J. Herculano Pires - Nesse campo também nós assistimos aquilo que podemos dizer uma verdadeira corrida do pensamento contemporâneo em direção aos princípios espíritas. Poderíamos lembrar, por exemplo, inicialmente, no campo do catolicismo, o catolicismo romano, que tem sido o mais renitente, o mais teimoso em permanecer no passado. Nós vemos que a Igreja Católica Apostólica Romana apresenta-se fragmentada e profundamente abalada em nosso tempo. E fragmentada não apenas na sua estrutura religiosa, social e política, mas também fragmentada no tocante ao seu pensamento, à sua solidez teológica, que desapareceu ao impacto do mundo moderno.

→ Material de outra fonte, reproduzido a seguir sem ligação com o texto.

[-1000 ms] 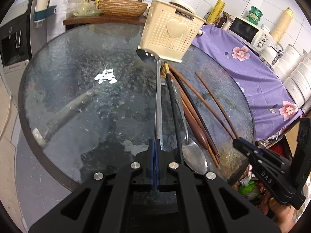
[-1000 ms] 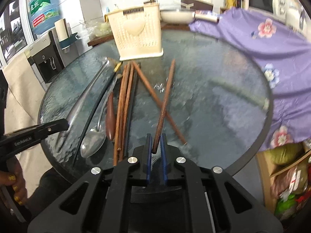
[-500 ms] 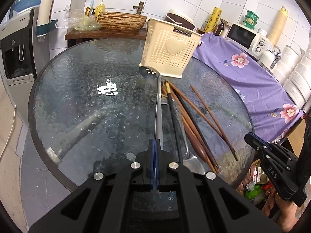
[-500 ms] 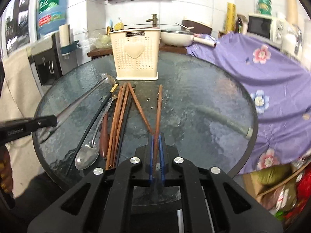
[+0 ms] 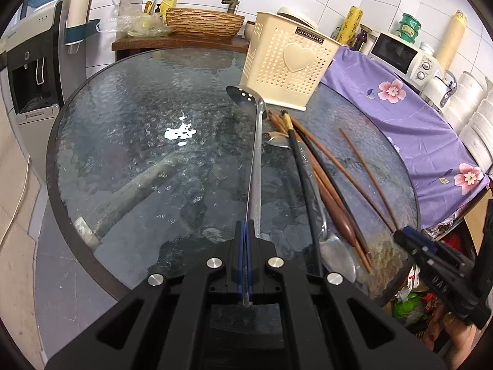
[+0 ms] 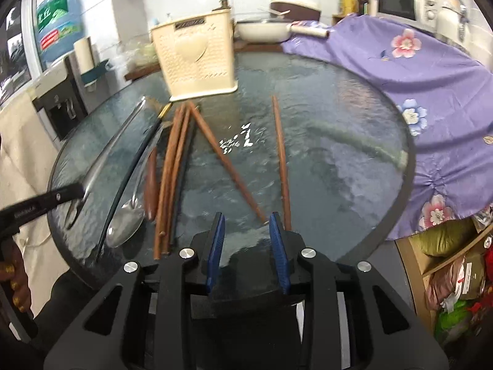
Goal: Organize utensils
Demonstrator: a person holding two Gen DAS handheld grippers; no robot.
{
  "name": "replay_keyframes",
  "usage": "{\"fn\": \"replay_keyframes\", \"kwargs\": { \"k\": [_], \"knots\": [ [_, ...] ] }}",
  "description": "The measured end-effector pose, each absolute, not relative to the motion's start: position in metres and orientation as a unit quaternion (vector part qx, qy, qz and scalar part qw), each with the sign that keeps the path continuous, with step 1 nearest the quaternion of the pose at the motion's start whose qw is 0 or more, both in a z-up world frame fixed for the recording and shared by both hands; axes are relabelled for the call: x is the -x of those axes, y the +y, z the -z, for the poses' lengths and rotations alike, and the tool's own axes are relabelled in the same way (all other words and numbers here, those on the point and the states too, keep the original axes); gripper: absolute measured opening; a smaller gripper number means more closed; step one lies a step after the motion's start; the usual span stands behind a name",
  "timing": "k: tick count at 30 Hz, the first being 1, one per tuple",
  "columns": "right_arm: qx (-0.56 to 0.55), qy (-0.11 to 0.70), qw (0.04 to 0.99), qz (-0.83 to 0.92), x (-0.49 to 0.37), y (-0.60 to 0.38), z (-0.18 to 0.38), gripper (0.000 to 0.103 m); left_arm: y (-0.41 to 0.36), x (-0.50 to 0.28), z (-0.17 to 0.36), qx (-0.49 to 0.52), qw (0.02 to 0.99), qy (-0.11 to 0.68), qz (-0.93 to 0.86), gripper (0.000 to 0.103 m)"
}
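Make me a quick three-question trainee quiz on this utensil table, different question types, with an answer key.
1. True or false: the left gripper is shut on the slotted spoon's handle.
2. Multiple choice: the cream basket is A) lying on its side, B) standing upright on the glass table, C) hanging from a hook.
3. Fill in: between the right gripper's opening jaws there is ___.

Key
1. True.
2. B.
3. Nothing; the lone chopstick lies on the glass just outside its right-hand pad.
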State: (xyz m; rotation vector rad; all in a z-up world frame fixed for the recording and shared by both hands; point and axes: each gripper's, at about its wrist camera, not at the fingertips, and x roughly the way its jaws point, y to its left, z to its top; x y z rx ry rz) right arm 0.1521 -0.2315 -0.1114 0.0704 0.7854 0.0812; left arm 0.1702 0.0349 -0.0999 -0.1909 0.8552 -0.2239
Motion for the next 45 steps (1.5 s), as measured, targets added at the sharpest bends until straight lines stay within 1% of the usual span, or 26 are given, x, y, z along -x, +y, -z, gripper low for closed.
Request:
{"fn": "replay_keyframes", "kwargs": {
  "k": [7,10,14,16,18,19,21,22,25,27,30,32,33,34,35,41,42,43,45],
  "knots": [
    [-0.031,0.379,0.925,0.005,-0.154,-0.257,0.115,0.031,0.040,-0.170,0.107,0.090,0.898,0.418,0.107,0.002],
    [-0.021,0.391,0.920,0.012,-0.160,-0.264,0.121,0.031,0.040,-0.171,0.107,0.088,0.897,0.419,0.105,0.003],
    [-0.030,0.396,0.918,0.011,-0.162,-0.270,0.125,0.030,0.041,-0.171,0.108,0.091,0.895,0.424,0.104,0.006],
    [-0.023,0.394,0.919,0.009,-0.160,-0.266,0.125,0.028,0.042,-0.170,0.109,0.097,0.894,0.425,0.105,0.008],
    [0.004,0.390,0.921,0.004,-0.158,-0.257,0.126,0.019,0.042,-0.169,0.109,0.096,0.895,0.424,0.104,0.013],
    [0.006,0.389,0.921,0.003,-0.158,-0.255,0.126,0.019,0.042,-0.168,0.109,0.096,0.894,0.424,0.106,0.016],
    [0.001,0.390,0.921,0.000,-0.159,-0.254,0.126,0.018,0.041,-0.166,0.107,0.094,0.896,0.421,0.106,0.031],
    [-0.001,0.390,0.921,0.001,-0.159,-0.254,0.126,0.017,0.041,-0.165,0.107,0.092,0.897,0.420,0.104,0.034],
    [-0.001,0.391,0.920,0.002,-0.159,-0.253,0.125,0.013,0.040,-0.160,0.107,0.086,0.900,0.416,0.100,0.035],
    [0.002,0.390,0.921,-0.001,-0.158,-0.252,0.126,0.007,0.039,-0.158,0.107,0.084,0.901,0.414,0.100,0.035],
    [0.009,0.389,0.921,-0.002,-0.156,-0.249,0.126,0.006,0.033,-0.154,0.108,0.072,0.904,0.411,0.098,0.035],
    [0.008,0.388,0.922,-0.005,-0.156,-0.249,0.126,0.006,0.029,-0.154,0.108,0.062,0.906,0.407,0.099,0.035],
    [0.006,0.388,0.922,-0.006,-0.155,-0.249,0.126,0.006,0.027,-0.155,0.108,0.056,0.907,0.406,0.098,0.032],
    [0.006,0.387,0.922,-0.007,-0.155,-0.249,0.126,0.006,0.025,-0.155,0.109,0.050,0.908,0.406,0.097,0.027],
    [0.003,0.386,0.922,-0.009,-0.155,-0.250,0.126,0.005,0.023,-0.155,0.109,0.049,0.907,0.407,0.099,0.017],
    [-0.003,0.378,0.926,-0.017,-0.153,-0.251,0.125,0.005,0.025,-0.154,0.109,0.064,0.907,0.406,0.095,0.016],
    [-0.002,0.375,0.927,-0.017,-0.152,-0.251,0.124,0.005,0.028,-0.154,0.109,0.072,0.905,0.407,0.095,0.012],
    [0.002,0.371,0.929,-0.017,-0.151,-0.251,0.122,0.005,0.031,-0.155,0.108,0.081,0.904,0.409,0.095,0.002],
    [0.016,0.357,0.934,-0.018,-0.149,-0.248,0.115,0.005,0.034,-0.154,0.103,0.084,0.905,0.406,0.097,0.001]
  ]
}}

Então nós vemos as renovações que se passam no catolicismo, todas elas na direção da verdade espírita. Poderíamos falar exteriormente, no tocante ao culto, à liturgia, às transformações, seguindo essa tese famosa, que se tornou famosa em nosso tempo, do esvaziamento da Igreja, no sentido de esvaziar a Igreja de todos os acessórios que lhe foram dados através dos séculos, para que ela possa voltar ao cristianismo primitivo. A eliminação das imagens, dos altares excessivos, de todos os enfeites que existem na Igreja, a eliminação do ritualismo, de tudo isso que está realmente desaparecendo. Isso tudo está mostrando que, do ponto de vista exterior, as religiões – isto não se passa apenas no catolicismo, como sabemos, mas nas demais religiões –, estão caminhando para aquela simplicidade primitiva do cristianismo que o espiritismo sustenta, defende e prega. Mas no campo teológico, que é o mais importante porque é o substancial, é o campo do pensamento dirigindo as igrejas, nós encontramos essa revolução extraordinária que está aí.

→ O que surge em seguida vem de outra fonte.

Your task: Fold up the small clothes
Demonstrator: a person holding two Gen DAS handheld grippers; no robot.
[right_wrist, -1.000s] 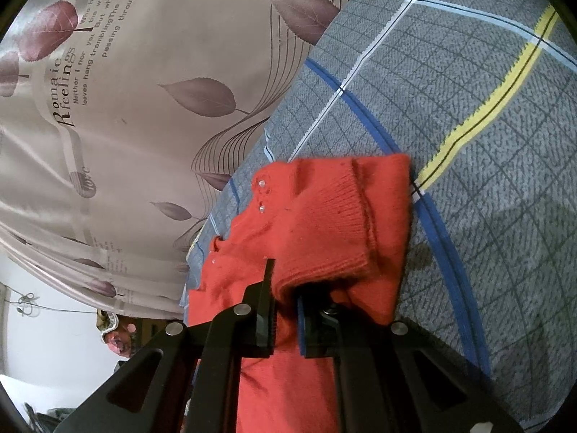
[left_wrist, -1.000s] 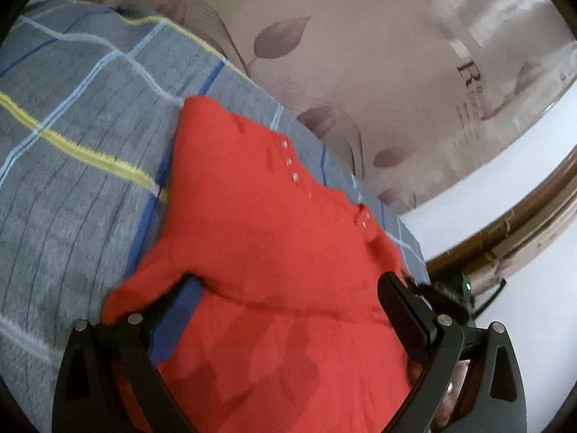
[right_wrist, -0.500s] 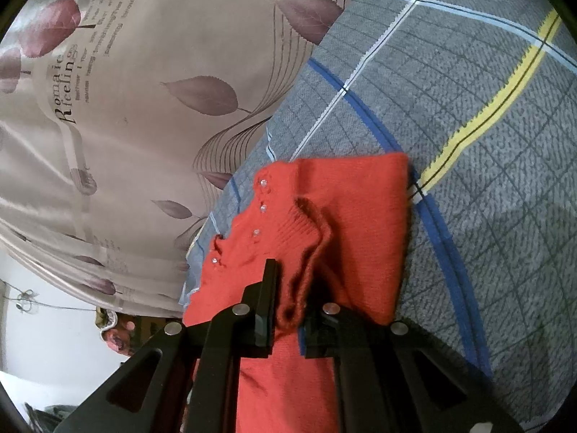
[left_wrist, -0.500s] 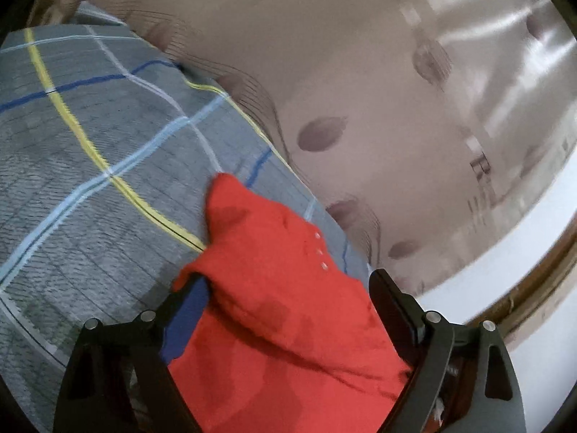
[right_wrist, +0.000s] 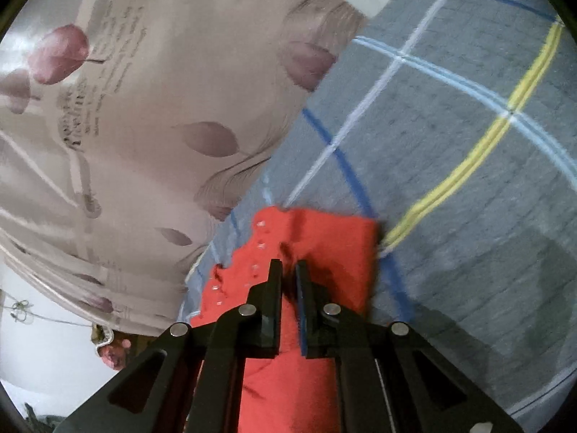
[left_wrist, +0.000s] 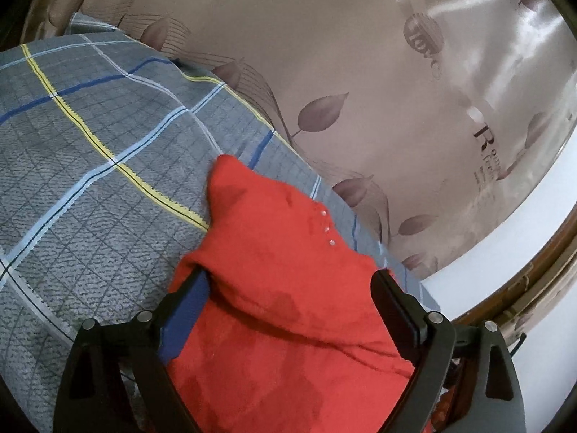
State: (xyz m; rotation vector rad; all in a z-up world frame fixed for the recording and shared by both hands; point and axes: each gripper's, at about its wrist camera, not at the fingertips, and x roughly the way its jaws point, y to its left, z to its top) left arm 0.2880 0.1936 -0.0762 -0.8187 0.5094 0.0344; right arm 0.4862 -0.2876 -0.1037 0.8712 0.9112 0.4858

Pierre Teilhard de ChardinPor exemplo, a teologia do padre Teilhard de Chardin no catolicismo. O padre Teilhard de Chardin foi quase fulminado pelos anátemas dos seus contemporâneos. No entanto, agora, a Igreja está caminhando rapidamente para a aceitação de todas as teses do padre Chardin. E quais são essas teses? Basta dizer que o padre Chardin nos parece, quando nós lemos o seu livro fundamental, O fenômeno humano, ou qualquer outro dos seus livros, nos parece um decalque, ou simplesmente uma cópia carbono, modificada um pouco para se adaptar ao pensamento católico, dos livros de Léon Denis, que foi o continuador de Allan Kardec, o discípulo dele.
Jorge Rizzini - Aproveitando essa deixa, vamos abrir um parêntese: você acredita então, Herculano Pires, que a doutrina espírita, avançando como está, avançando dia a dia por toda a superfície da Terra, acredita que o espiritismo, pelo seu desenvolvimento no sentido da amplitude do movimento espírita de todos os países, acredita que o espiritismo irá dominar totalmente, as religiões irão desaparecendo aos poucos, em face das conversões do povo, das massas?

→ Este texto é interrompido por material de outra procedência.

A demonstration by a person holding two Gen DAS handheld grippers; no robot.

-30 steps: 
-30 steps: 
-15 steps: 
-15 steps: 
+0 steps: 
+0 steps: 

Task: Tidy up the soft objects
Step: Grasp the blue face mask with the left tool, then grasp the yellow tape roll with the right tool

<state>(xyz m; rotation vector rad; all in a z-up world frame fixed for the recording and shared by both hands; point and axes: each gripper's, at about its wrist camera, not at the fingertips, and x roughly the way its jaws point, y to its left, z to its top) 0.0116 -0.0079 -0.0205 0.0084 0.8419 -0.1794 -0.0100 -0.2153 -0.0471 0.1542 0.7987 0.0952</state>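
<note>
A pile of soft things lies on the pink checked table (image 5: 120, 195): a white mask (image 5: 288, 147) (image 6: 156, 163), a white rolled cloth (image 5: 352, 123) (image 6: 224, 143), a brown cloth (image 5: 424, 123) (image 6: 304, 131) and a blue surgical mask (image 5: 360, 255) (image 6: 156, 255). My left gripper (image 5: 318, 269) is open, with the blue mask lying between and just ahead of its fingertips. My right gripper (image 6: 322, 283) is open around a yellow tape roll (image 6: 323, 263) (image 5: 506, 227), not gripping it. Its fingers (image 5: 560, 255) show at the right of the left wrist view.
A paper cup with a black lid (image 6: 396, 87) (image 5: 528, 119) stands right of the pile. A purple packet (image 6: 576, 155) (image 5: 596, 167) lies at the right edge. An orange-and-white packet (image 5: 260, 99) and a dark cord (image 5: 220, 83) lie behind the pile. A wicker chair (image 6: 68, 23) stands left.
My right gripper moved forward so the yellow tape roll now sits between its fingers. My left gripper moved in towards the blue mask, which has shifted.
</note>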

J. Herculano Pires - Rizzini, eu não encaro precisamente assim. Eu acredito que a função do espiritismo, como, aliás, queria Kardec desde o princípio, ele não pretendeu, segundo ele declara positivamente, inclusive no livro O que é o espiritismo, ele não pretendeu de maneira alguma fazer uma nova religião, entre tantas religiões existentes na Terra. Ele queria, como codificador do espiritismo, dar uma contribuição para a modificação das religiões, para a modificação da concepção humana a respeito da vida na Terra.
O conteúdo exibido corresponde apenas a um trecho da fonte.